Jim Wofford | © Stacey Nedrow-Wigmore

Jim Wofford | © Stacey Nedrow-Wigmore

September 29, 2010 -- Greetings from Lexington. I finally walked the cross-country course that all the insiders have been talking about, and it's a doozie. But before I tell you about it, I want to share my point of view with you. I am here to provide the color commentary for the WEG eventing. This is the best seat in the house, especially on cross-country day. I'll be sitting in the production truck this Saturday, with about 20 TV screens working in front of me. Once you get on course, you can run, but you can't hide. I'll be watching.

Some of the lenses these NBC TV cameras have could focus on a tear in the man in the moon's eye. If he has been watching the last couple of days, he is going back and forth between cheers and tears. That's just part of a life with horses. They drop us to the depths of despair, and they lift us to the heights of excitement we never thought we would attain. And there have already been plenty of both here at the WEG.
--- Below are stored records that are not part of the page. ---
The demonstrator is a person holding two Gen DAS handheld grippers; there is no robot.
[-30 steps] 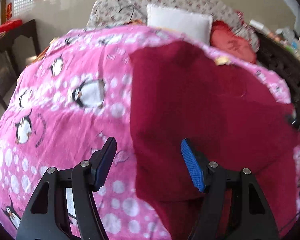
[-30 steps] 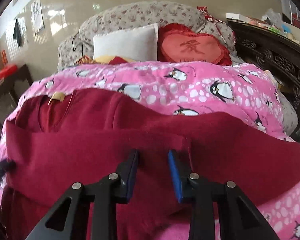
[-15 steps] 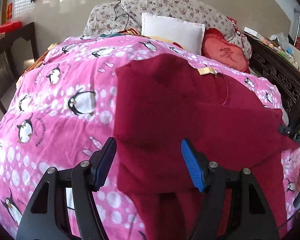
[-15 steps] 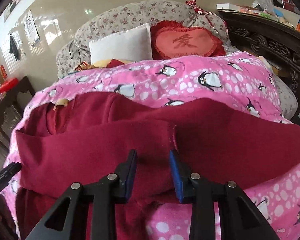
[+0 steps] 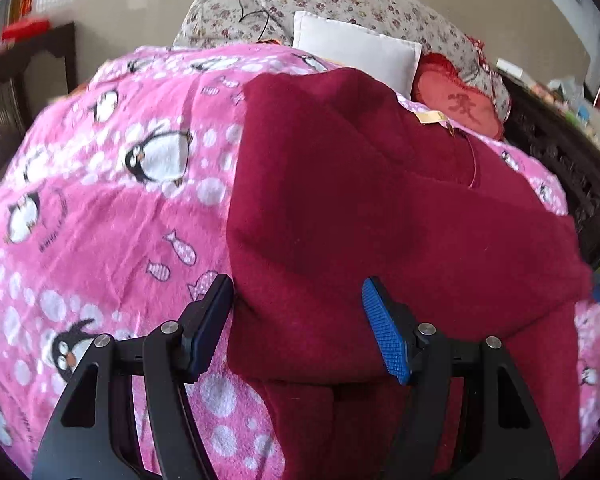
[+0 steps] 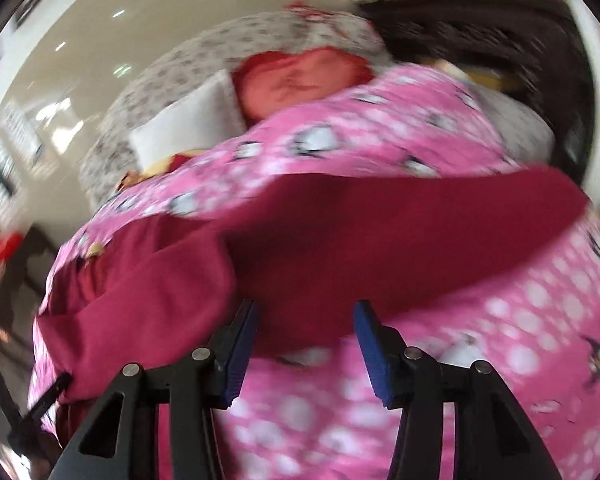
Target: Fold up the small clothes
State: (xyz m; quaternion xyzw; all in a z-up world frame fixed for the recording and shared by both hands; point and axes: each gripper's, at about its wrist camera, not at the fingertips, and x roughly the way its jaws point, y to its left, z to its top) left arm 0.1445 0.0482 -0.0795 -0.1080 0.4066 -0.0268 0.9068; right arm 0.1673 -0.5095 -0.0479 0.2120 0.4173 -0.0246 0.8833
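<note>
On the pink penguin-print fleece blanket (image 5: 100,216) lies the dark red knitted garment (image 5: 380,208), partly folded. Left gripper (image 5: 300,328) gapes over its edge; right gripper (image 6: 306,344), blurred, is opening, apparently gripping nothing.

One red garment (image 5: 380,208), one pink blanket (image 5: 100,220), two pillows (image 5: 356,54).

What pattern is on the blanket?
Pink blanket with penguins, fish and white dots; left wrist view shows it best.

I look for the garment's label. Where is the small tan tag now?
In the left wrist view the tan tag lies upper right, on the dark red garment at its far end, just before the red heart cushion.
</note>
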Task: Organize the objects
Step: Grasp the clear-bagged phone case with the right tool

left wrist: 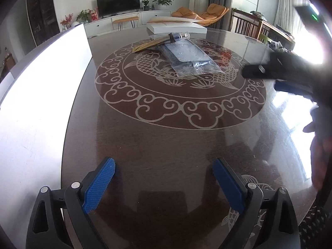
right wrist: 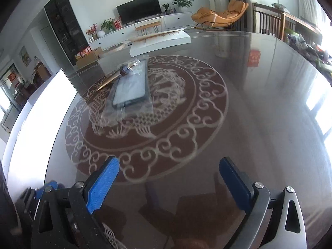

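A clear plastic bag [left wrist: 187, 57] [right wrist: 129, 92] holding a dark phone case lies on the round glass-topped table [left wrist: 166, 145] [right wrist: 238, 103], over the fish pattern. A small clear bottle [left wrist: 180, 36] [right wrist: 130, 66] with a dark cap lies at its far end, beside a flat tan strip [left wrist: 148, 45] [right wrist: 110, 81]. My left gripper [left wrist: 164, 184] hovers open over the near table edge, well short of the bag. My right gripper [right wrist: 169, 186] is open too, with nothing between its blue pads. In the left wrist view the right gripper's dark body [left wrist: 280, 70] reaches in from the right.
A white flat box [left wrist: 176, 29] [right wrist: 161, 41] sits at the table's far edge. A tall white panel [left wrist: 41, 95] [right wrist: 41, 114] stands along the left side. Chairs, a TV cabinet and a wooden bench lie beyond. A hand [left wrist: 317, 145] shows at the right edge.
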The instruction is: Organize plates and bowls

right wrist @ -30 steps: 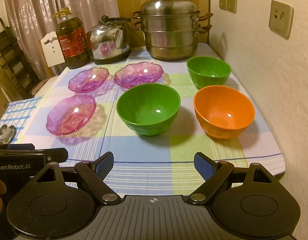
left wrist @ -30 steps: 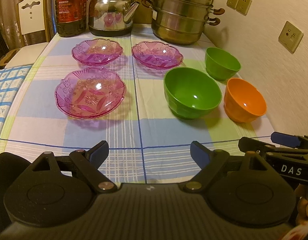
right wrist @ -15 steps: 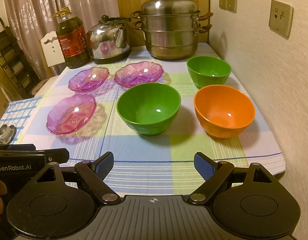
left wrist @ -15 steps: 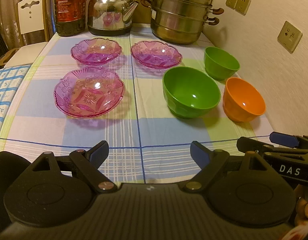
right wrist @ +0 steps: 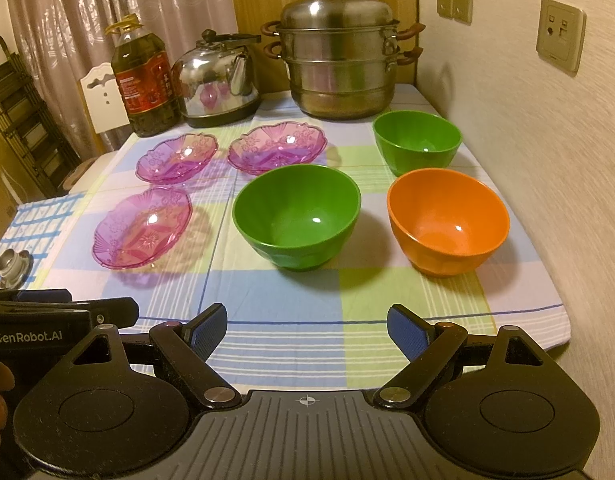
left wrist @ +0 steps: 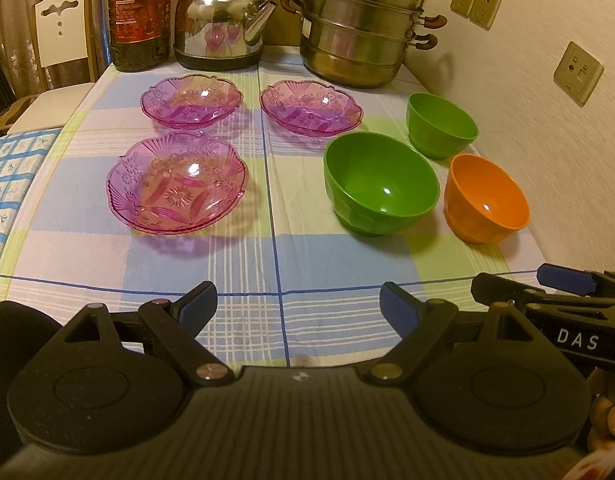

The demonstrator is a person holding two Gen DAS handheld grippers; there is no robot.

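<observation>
Three pink glass plates lie on the checked tablecloth: a near one (left wrist: 177,184) (right wrist: 142,227) and two farther back (left wrist: 191,99) (left wrist: 310,107). To their right stand a large green bowl (left wrist: 381,189) (right wrist: 296,216), a small green bowl (left wrist: 441,125) (right wrist: 417,141) and an orange bowl (left wrist: 486,198) (right wrist: 447,220). My left gripper (left wrist: 298,305) hovers open over the table's near edge, nothing between its fingers. My right gripper (right wrist: 307,326) is open too, short of the large green bowl and the orange bowl.
At the back stand an oil bottle (left wrist: 138,16), a steel kettle (left wrist: 223,26) and a stacked steamer pot (left wrist: 359,28). A wall with sockets (right wrist: 561,34) runs along the right. A white chair (left wrist: 61,28) is at the far left. A small metal cap (right wrist: 12,266) lies left.
Both grippers have barely shifted; the left view has crept slightly, with the dishes sitting a touch higher in frame. No dish has moved.
</observation>
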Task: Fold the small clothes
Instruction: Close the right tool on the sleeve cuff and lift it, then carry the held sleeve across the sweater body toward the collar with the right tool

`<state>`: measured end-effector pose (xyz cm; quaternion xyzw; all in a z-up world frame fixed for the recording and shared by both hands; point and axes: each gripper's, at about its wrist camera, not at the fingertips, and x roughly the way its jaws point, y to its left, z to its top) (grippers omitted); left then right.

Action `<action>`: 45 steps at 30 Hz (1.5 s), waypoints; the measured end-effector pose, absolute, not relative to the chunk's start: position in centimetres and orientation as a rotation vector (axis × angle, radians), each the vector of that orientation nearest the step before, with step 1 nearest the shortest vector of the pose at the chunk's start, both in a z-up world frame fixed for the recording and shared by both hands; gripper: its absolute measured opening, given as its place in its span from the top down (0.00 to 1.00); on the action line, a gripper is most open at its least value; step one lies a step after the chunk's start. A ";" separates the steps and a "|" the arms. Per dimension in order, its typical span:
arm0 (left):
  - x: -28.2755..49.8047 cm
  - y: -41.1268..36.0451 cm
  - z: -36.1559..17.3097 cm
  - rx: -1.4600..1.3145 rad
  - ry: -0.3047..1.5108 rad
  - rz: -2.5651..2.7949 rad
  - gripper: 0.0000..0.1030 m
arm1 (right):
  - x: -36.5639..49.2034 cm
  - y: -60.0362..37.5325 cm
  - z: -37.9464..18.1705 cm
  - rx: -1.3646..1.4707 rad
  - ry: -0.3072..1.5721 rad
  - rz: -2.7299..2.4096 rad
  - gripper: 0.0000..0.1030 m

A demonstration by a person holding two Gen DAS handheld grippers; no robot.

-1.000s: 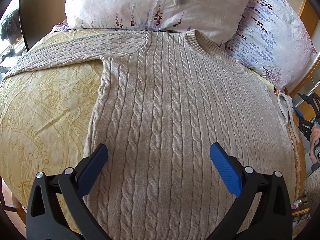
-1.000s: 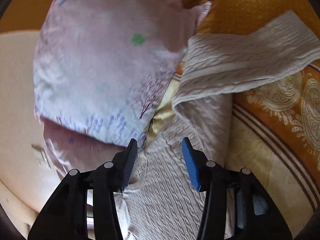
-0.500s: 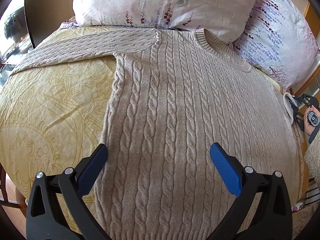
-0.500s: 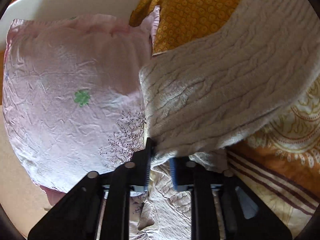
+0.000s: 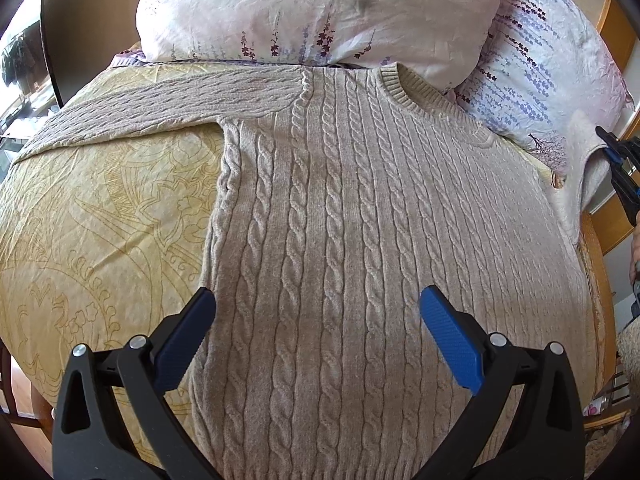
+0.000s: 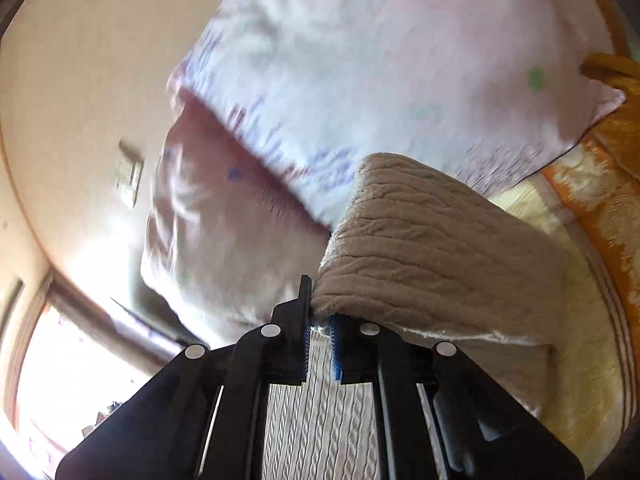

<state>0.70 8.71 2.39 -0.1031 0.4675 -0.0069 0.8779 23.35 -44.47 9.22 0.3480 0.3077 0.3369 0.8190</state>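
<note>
Now right gripper (image 6: 320, 334) pinches sweater (image 5: 360, 240) sleeve (raised) — left gripper (image 5: 316, 328) wide.

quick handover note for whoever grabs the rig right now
Right tongs: shut on the sleeve of the sweater, lifted off the bed near the pillows.
Left tongs: open, empty, hovering over the sweater's lower body.
Sweater lies flat on the bedspread, other sleeve spread out.
Done: sleeve gripped.
Left: fold both sleeves in, then fold the body.

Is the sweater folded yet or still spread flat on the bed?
Mostly spread: the sweater body and one sleeve lie flat on the bedspread. The right tongs, shut on the other sleeve, hold it raised.
</note>
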 end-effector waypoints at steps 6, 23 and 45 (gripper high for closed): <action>0.9 8.6 2.6 -0.223 0.966 -0.033 0.02 | 19.5 -33.9 3.5 0.480 0.944 0.755 0.91; -0.3 11.7 2.7 -0.275 0.947 0.013 0.02 | 20.3 -45.4 -1.0 1.063 0.907 0.397 0.50; -0.7 13.7 3.0 -0.301 0.917 0.030 0.02 | 22.1 -33.3 2.4 1.262 0.884 0.784 0.91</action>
Our USA reiners are walking around with a goofy gold medal smile on their faces, and I don't blame them. They have really set the standard for their sport, and they should be proud of their achievements. On the other hand, I walked by one of our U.S. dressage riders just after the dressage medals were awarded, and the rider looked as if they had been kicked in the stomach. It is bad enough to miss out on a medal, but to miss out on it in your home country really hurts. Then, to add insult to injury, we missed the bronze medal by two points. Two points, spread over two days of competition. I can tell you from personal experience that our dressage riders are going to be secretly beating themselves up for the rest of their lives. "Two points! Two points? If only I had gotten a better half-halt before my pirouettes, I could have gotten two more points myself."

All you can do is lift your head and keep going. I know some of our dressage team members, and I promise this is going to be a big factor in their training over the next two years. They are already scheming about how to win a medal in the 2012 London Olympics. Lord willing, I'll be in the stands, cheering them on.

And you can bet I was in the stands to watch Edward Gal and Moorlands Totilas do their thing in the team dressage competition. It is the first time I have seen them live, and it was worth the wait. This horse is incredibly free and extravagant with his movement. He looks like he goes into piaffe and passage for fun and could keep it up all day. Then he walks out of the arena on a loose rein, looking towards the out gate for a hand-treat.

Horses are a sometime thing, and there are some really good horses here, but for now Moorlands Totilas is the one to beat.

Any horse person who has a TV set is in for a treat, because you are going to be able to see more prime time coverage than ever. NBC has scheduled 8 1/2 hours of coverage over the three weekends of the WEG, and way more than that on channels such as Universal Sports. NBC hired Carr-Hughes Productions (CHP gets Emmys for their Olympic programs; they know what they are doing) to produce the shows, and they really have some wonderful sights for you. The programs are going to be seen in over 100 countries, which is a record for horse sports. By the way, I have had a sneak peak at NBC's opening sequence. All I can say is that if you can watch this without getting goose bumps, you don't love horses. Make sure your TiVo is working, and watch it in HD. There is so much going on, I don't know how they are going to get all that material in, but Carr-Hughes is the best, and I am sure you will enjoy it.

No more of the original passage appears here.